Fin qui, analisi e ipotesi. A parte la prima, le altre presentano rischi sempre crescenti per la tenuta dell’euro, che potrebbe tornare a un sistema come era stato lo SME, differenziando la monta al suo stesso interno: un “euro 1” (quello tedesco) al centro, attorno al quale oscillano, entro bande stabilite, gli “euro 2” o “euro 3” degli Stati membri meno virtuosi.

Questo è di fatto un primo spunto, frutto di confronto intorno ad un tavolo, nello spirito di “Agenda”. Si tratta cioè di affrontare una questione ormai sempre più essenziale e posta prepotentemente dalla crisi: se la moneta ma anche i mercati devono sottostare a delle regole, perché non prendere in considerazione la limitazione dell’accesso al mercato delle materie prime agli operatori del settore, che potrebbe porre un freno alla speculazione scatenata negli ultimi anni nel comparto delle commodities?

Sempre a proposito di limiti e regole, si pone un’altra, fondamentale, urgenza: metter mano a una più completa e seria regolamentazione delle agenzie di rating.
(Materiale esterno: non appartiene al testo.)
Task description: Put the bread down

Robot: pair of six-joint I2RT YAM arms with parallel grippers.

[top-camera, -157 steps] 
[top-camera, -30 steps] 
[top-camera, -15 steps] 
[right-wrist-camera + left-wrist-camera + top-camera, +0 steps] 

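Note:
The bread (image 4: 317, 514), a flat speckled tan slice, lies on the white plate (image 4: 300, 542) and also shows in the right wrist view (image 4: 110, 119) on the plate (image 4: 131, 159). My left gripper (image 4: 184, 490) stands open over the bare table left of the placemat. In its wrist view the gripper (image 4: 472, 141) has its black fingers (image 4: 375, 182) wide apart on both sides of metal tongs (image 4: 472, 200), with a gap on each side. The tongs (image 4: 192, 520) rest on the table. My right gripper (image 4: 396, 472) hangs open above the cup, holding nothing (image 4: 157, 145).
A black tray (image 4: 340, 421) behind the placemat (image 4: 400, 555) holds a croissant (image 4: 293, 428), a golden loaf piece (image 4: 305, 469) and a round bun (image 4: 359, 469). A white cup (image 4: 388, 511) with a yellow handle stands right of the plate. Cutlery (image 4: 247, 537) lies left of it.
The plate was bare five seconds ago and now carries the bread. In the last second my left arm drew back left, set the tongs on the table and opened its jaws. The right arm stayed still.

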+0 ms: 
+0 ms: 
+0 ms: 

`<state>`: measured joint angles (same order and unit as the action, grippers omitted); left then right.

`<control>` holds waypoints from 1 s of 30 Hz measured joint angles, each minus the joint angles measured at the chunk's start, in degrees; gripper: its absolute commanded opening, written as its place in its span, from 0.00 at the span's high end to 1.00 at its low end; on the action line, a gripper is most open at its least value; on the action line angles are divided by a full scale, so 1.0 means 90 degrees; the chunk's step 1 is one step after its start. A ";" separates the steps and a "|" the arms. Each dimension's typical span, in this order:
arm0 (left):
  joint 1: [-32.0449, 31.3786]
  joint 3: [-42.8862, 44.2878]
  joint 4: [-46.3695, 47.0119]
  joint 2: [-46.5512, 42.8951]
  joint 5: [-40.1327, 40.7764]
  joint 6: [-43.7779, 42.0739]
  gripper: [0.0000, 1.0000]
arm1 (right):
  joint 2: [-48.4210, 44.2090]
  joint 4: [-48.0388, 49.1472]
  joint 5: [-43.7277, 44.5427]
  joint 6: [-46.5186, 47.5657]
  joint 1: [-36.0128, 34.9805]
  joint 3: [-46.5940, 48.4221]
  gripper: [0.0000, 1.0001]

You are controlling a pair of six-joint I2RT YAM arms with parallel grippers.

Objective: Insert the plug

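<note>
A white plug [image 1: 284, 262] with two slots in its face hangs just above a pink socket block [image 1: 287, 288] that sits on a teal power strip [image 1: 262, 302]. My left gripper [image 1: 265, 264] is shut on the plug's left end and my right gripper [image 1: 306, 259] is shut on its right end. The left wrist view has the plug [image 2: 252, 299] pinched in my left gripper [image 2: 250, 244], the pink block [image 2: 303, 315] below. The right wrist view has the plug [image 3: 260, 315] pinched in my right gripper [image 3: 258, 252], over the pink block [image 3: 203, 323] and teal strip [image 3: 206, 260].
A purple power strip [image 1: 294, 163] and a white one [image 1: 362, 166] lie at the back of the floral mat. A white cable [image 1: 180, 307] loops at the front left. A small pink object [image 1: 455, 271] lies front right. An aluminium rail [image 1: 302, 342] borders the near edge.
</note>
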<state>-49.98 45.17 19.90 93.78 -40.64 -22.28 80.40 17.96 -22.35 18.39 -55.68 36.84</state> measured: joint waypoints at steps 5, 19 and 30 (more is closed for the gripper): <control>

Sono sotto gli occhi di tutti i tanti, troppi danni di cui sono state responsabili negli ultimi mesi. Danni che prescindono pressoché del tutto dal merito delle loro analisi e che sono stati provocati per il sol fatto che hanno diffuso in modo incontrollato le loro analisi e previsioni a mercati aperti, compromettendo intere sessioni di scambi in alcuni casi iniziate con segno positivo e poi virate fino a raggiungere forti ribassi e grandi perdite. Sul punto non c’è dubbio che è necessario procedere alla riforma della regolamentazione del settore del rating: per dirla con le parole di Mario Deaglio (Serve un freno al potere delle agenzie, La Stampa, 7 dicembre 2011), “occorre muoversi rapidamente in questa direzione per evitare che il mercato mangi se stesso, dopo essersi mangiato l’Europa”.

Quanto all’Italia, anche il dibattito politico con cui è iniziato il 2012 manifesta come sia ormai imprescindibile la creazione di un nuovo “patto generazionale” capace di dare fiato al futuro dei giovani, perché dopo 150 anni di storia del nostro Paese non debbano essere la generazione condannata a non avere speranze di gettare le basi per festeggiare i due secoli di storia unitaria.